How to complete this task ▸ In your copy, include every line of the listing below exactly but none of the pictures.

*** Material provided Section Begins ***

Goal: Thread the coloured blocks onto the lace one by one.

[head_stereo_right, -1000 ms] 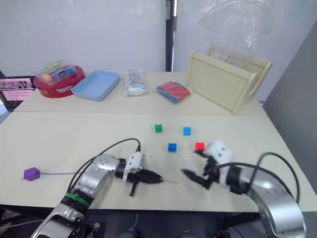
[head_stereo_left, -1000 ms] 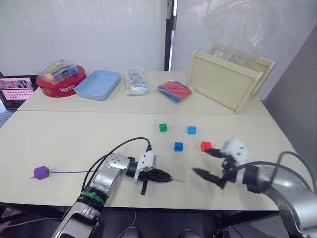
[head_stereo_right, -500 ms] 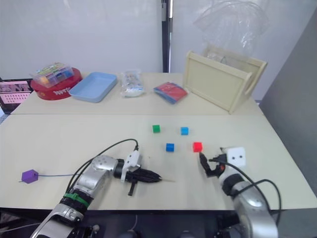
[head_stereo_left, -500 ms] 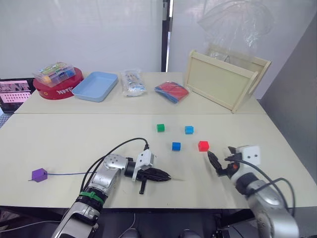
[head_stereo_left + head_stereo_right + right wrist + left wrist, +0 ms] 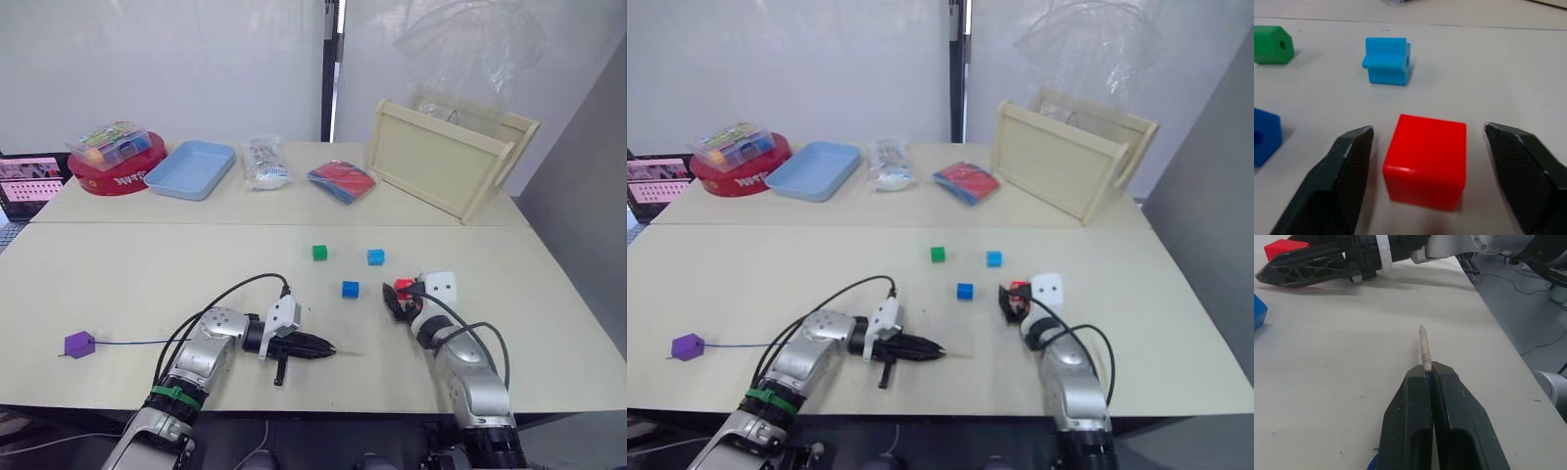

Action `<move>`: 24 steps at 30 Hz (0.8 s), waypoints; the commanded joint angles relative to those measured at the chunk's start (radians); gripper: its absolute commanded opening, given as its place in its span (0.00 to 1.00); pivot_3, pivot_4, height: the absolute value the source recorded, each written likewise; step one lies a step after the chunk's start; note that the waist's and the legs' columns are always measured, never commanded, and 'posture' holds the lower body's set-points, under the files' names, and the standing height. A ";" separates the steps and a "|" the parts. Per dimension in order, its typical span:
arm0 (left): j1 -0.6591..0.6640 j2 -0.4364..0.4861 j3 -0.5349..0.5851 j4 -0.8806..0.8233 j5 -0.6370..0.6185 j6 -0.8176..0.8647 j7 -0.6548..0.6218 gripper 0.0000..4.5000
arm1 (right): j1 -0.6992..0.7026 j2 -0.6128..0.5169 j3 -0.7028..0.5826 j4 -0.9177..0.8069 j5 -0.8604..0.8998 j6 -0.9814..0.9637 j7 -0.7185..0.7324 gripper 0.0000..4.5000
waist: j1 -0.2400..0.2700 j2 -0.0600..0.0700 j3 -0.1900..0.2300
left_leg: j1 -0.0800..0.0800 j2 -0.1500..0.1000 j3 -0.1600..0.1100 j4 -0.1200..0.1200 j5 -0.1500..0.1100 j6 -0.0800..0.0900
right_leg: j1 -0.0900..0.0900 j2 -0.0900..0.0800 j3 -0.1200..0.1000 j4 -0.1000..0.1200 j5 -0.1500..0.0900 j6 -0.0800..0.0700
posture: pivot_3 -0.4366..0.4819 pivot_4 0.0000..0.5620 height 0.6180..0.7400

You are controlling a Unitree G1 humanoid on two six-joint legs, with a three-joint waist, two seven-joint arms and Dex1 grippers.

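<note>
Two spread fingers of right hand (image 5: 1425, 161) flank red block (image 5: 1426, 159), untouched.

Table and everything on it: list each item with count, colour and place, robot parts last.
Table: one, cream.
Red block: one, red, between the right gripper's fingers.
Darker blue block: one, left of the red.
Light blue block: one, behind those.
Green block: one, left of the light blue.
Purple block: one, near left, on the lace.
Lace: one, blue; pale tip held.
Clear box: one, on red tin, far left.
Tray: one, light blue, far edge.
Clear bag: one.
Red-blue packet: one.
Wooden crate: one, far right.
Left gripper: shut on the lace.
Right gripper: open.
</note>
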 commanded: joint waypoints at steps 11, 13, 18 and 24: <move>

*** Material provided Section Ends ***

Your solution ▸
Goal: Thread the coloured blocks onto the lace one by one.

[head_stereo_right, -1000 ms] 
[head_stereo_left, -1000 ms] 
[head_stereo_right, -500 ms] 
[head_stereo_left, -500 ms] 
[head_stereo_left + head_stereo_right + right wrist + left wrist, +0 ms] 

Action `<move>`: 24 steps at 30 Hz (0.8 s), waypoints; the commanded joint angles relative to those measured at the chunk's start (radians); gripper: its absolute commanded opening, given as its place in its span (0.00 to 1.00); pivot_3, pivot_4, height: the absolute value the source recorded, each written likewise; step one lies a step after the chunk's start; note that the waist's and the legs' columns are always measured, never commanded, and 'posture' holds the lower body's set-points, under the files' names, and the standing height. A ";" separates the steps and a "|" the parts. Per dimension in order, its typical span:
arm0 (left): j1 -0.6591..0.6640 j2 -0.4364..0.4861 j3 -0.5349..0.5851 j4 -0.8806..0.8233 j5 -0.6370..0.6185 j6 -0.8176..0.8647 j7 -0.6548..0.6218 gripper 0.0000..4.5000
arm1 (right): j1 -0.6992..0.7026 j2 -0.6128..0.5169 j3 -0.7028..0.5826 j4 -0.9177..0.8069 j5 -0.8604..0.8998 j6 -0.9814..0.9637 j7 -0.7185..0.7324 gripper 0.0000..4.5000
waist: j1 -0.2400..0.2700 j2 -0.0600..0.0700 j3 -0.1900..0.2300
left_leg: j1 -0.0800..0.0800 j2 -0.1500..0.1000 j3 -0.1600..0.1100 j4 -0.1200..0.1200 j5 -0.1500..0.1100 j6 -0.0800..0.0900
right_leg: j1 -0.0900..0.0900 j2 -0.0900..0.0800 j3 -0.1200..0.1000 j4 -0.1000..0.1200 j5 -0.1500..0.0900 j6 -0.0800..0.0700
posture: pivot_3 -0.4366..0.4819 pivot_4 0.0000..0.5620 height 0.6180..0.7400

You are controlling a Unitree G1 humanoid on two six-joint legs, with a three-joint waist, two seven-joint arms and Dex1 grippers.

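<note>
Two spread fingers of right hand (image 5: 1425, 161) flank red block (image 5: 1426, 159), untouched.

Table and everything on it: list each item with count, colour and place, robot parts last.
Table: one, cream.
Red block: one, red, between the right gripper's fingers.
Darker blue block: one, left of the red.
Light blue block: one, behind those.
Green block: one, left of the light blue.
Purple block: one, near left, on the lace.
Lace: one, blue; pale tip held.
Clear box: one, on red tin, far left.
Tray: one, light blue, far edge.
Clear bag: one.
Red-blue packet: one.
Wooden crate: one, far right.
Left gripper: shut on the lace.
Right gripper: open.
</note>
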 commanded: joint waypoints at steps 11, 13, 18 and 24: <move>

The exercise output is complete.